| Supplied material |
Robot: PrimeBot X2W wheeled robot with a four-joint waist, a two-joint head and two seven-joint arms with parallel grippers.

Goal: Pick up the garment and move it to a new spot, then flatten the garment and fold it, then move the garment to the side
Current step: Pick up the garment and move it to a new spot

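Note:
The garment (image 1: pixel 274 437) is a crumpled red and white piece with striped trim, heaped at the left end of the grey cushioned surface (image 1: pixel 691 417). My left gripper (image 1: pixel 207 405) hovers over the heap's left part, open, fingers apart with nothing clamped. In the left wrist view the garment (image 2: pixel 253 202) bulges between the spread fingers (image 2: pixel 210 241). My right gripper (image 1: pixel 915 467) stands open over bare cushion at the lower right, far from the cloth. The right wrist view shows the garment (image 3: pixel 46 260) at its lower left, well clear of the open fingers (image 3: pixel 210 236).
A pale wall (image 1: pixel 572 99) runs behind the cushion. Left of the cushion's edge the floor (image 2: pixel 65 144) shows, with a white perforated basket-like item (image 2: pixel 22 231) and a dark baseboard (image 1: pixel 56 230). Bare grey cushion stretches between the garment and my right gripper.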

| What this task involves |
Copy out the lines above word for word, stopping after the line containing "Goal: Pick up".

| Answer for the task |
Robot: PrimeBot X2W wheeled robot with a four-joint waist, a two-joint head and two seven-joint arms with parallel grippers.

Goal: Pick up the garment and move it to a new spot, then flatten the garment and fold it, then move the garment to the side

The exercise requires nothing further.